Guardai avanti, mi spinsi nel vuoto e volai nel Grande Blu.
Non c’era nulla, se non il blu.
Nulla sopra, nulla sotto, nulla attorno. Solo il Grande Blu mi circondava.
A differenza dell’andata ero libero da ogni preoccupazione e continuai a pinneggiare nell’infinito. Mi sentii pervadere da una sensazione mistica mai provata.
Ero coscienza disincarnata. Se non fosse per il fatto che stavo muovendo le gambe, avrei giurato di star fermo.
No, non era così. Avvertivo il costante fluire dell’acqua attorno al mio corpo teso in avanti. Davanti a me la luce blu si faceva pian piano sempre più forte, diventava azzurra. Intuii che dovevo ancora proseguire.
Ecco che l’azzurro si schiariva e si tramutava in celeste luminoso.
Sempre più luminoso.
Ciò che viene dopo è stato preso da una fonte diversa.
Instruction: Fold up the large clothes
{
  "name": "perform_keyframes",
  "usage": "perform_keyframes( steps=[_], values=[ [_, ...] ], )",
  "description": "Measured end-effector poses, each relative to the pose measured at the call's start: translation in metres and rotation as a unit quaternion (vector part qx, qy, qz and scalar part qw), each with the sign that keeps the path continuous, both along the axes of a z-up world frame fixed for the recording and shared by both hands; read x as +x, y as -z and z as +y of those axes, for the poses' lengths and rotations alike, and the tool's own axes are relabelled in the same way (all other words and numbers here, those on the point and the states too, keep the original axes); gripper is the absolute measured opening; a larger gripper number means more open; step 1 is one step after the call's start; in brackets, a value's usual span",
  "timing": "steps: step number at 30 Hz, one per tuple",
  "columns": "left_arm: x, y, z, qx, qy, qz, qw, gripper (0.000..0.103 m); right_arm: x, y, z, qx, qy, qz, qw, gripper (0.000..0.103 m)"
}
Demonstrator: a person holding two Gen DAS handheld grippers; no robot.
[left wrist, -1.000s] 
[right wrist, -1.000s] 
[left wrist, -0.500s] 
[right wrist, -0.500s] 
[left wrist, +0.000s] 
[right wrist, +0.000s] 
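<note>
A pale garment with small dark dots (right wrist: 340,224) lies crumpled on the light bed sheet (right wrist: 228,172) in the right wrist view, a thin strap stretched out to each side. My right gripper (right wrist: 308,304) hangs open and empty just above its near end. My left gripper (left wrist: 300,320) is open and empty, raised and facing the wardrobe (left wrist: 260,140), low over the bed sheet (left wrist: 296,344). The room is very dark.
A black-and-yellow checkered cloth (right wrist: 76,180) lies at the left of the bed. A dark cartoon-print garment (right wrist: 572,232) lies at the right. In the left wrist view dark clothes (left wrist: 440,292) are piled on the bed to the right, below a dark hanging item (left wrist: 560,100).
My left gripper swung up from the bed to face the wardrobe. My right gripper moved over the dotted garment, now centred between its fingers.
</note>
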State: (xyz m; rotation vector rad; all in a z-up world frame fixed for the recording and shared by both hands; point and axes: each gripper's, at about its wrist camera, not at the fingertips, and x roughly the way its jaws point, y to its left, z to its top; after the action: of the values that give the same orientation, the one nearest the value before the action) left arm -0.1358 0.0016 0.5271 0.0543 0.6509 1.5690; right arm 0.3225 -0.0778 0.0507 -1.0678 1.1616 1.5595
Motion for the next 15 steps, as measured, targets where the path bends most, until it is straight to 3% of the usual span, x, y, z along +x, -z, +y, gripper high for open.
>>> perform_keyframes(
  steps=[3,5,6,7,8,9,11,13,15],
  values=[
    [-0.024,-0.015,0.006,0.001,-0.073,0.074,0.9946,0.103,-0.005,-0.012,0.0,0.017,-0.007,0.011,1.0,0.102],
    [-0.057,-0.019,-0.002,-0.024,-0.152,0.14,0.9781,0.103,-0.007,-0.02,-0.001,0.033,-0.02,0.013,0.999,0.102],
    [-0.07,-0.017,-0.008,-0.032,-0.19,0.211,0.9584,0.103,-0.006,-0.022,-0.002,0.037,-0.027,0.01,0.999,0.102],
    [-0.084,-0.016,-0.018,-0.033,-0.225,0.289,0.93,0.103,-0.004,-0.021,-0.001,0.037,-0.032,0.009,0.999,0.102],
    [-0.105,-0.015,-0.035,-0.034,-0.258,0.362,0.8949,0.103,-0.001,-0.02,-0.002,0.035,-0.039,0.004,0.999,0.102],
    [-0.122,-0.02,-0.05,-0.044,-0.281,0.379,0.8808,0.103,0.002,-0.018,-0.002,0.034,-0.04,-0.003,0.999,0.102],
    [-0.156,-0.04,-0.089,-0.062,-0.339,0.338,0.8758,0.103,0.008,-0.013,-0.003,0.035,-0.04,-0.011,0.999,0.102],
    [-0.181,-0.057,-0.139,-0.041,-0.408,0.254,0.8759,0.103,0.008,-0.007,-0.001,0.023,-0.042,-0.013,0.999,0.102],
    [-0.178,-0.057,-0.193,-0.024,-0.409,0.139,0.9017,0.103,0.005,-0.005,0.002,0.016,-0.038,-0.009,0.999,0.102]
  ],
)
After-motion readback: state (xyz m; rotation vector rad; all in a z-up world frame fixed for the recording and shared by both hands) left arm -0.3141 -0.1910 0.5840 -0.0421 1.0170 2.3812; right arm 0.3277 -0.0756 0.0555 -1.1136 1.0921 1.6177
Quasi bianco. Sulla mia testa apparve la roccia illuminata dell’arco e io transitai lentamente sotto la sua maestosità.
Ancora avanti, ancora avanti… e vidi sopra di me la superficie increspata e cangiante. Risalii, e infine emersi nella luce abbacinante del primo pomeriggio.
Di fronte a noi era ormeggiata la barca.
La raggiunsi velocemente e mi aggrappai alla sua fiancata, distogliendo gli occhi dal cielo. La sua luce insostenibile mi feriva.
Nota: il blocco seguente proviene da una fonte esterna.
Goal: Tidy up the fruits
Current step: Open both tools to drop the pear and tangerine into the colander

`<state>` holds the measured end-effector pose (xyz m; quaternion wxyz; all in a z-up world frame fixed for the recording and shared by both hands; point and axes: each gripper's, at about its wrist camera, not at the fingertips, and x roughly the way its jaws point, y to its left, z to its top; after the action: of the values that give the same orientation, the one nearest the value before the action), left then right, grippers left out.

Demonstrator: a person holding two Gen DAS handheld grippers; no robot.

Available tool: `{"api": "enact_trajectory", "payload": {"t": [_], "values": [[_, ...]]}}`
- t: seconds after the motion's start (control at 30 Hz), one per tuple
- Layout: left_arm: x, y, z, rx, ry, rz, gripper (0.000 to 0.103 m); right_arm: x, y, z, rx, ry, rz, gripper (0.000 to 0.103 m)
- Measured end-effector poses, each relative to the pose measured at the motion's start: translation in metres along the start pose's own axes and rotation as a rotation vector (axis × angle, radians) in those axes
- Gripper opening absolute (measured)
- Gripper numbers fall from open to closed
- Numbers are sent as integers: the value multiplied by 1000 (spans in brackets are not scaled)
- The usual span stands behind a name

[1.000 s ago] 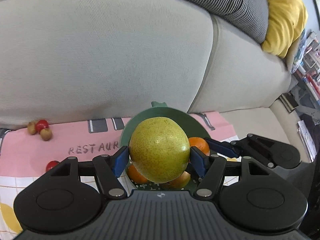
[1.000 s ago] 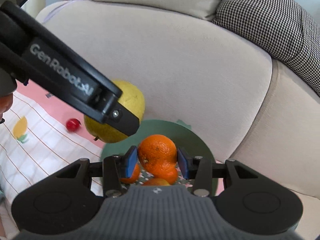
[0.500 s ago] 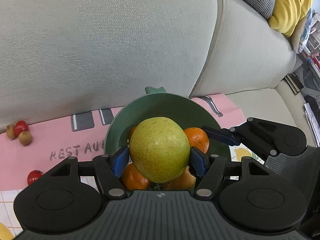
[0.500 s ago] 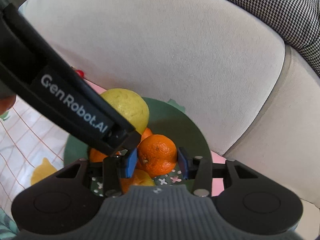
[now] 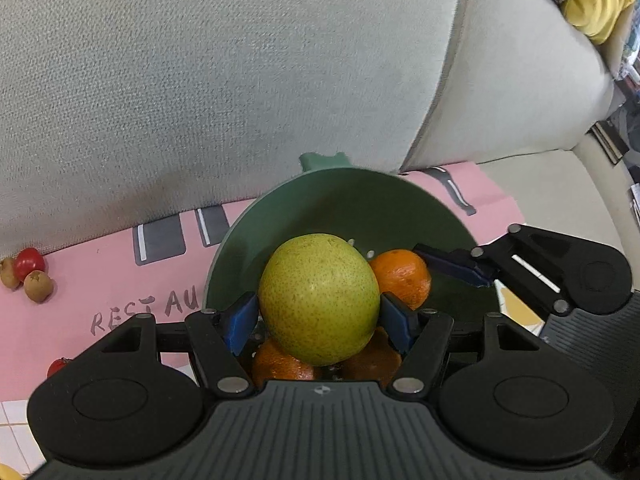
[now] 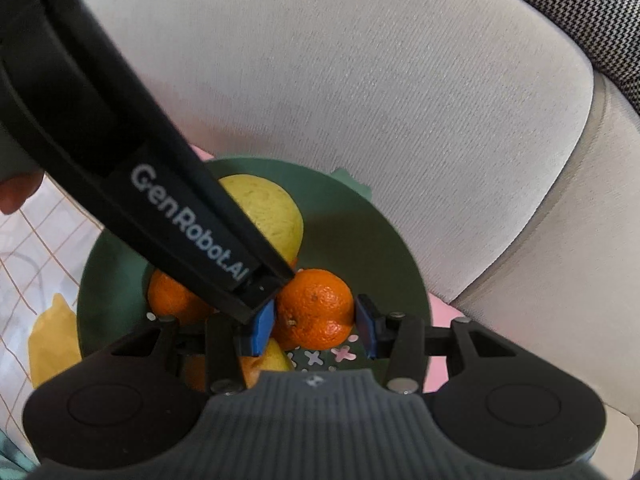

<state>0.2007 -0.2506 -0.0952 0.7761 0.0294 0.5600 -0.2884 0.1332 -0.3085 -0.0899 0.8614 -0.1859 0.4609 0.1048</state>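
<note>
Left wrist view: left gripper [image 5: 319,314] clamped on a yellow-green pear [image 5: 319,298], held over the green bowl [image 5: 344,204]. Bowl sits on a pink mat [image 5: 100,292] against the sofa [image 5: 240,80]. Right wrist view: right gripper [image 6: 315,322] grips an orange [image 6: 314,308] above the bowl [image 6: 380,248]; another orange [image 6: 172,298] lies inside. Small red and brown fruits [image 5: 28,274] lie well left on the mat.

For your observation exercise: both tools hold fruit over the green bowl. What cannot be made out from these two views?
- Left wrist view: the pear in the left tool hides most of the green bowl's contents, so the fruit count is uncertain.
- Right wrist view: the left tool's arm covers part of the bowl; the right tool blocks the bowl's near side.
</note>
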Motion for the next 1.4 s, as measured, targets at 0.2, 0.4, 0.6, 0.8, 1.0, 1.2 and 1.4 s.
{"api": "enact_trajectory", "payload": {"t": [0.2, 0.4, 0.6, 0.8, 1.0, 1.2, 1.4], "values": [[13, 4, 3, -15, 35, 21, 76, 4, -4, 1, -6, -6, -4, 41], [17, 3, -1, 3, 45, 27, 76, 4, -6, 0, 3, -7, -8, 41], [17, 6, -5, -11, 50, 7, 76, -3, 3, 0, 3, -2, -11, 41], [5, 6, -7, -1, 26, -13, 77, -4, 1, 4, 5, 8, -20, 41], [-21, 6, -11, 4, -17, -41, 77, -5, 0, 7, 5, 42, -30, 41], [-47, 8, -21, 38, -73, -8, 77, -13, 5, 9, -29, 67, -34, 41], [-63, 22, -33, 49, -100, 49, 77, -18, 9, 11, -47, 106, -29, 41]]}}
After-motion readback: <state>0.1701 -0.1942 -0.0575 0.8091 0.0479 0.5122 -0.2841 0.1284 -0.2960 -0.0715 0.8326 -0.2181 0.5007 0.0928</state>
Udii la voce ansante di Massimo.
“Peppe, questa grotta ha un’altra uscita, molto più profonda, a quasi venti metri di profondità. Se guardi giù riesci a vederla. Quel percorso però si può fare solo con le bombole”.
Guardai in basso. La sensibilità della mia vista, stando al buio, si era acuita. Seguii la sagola bianca dell’ancorotto tesa quasi verticalmente… e in effetti, guardando con attenzione, intravvidi il fondale. A una trentina di metri c’erano delle pietre, sul fondo. Ma era tutto davvero distante; quelli dovevano essere massi! Non vidi però nessun orifizio. Pazienza, non sapevo bene dove guardare.
Ruotai su me stesso restando a mezz’acqua e rividi l’arco naturale dell’ingresso. In effetti non era un arco. Riattraversandolo contro la luce proveniente dall’esterno avevo visto che era un gigantesco foro di forma più o meno ellittica.
Tirai fuori la testa e finalmente respirai.
La distesa di roccia, inframmezzata da cespugli e arbusti mediterranei, piombava a picco nell’acqua tranquilla.
Se non avessi visto coi miei occhi, non avrei creduto.
Lì sotto c’era una via che portava alle latebre della terra e del mare.
Ed esisteva, ben celato, un mistico tesoro blu.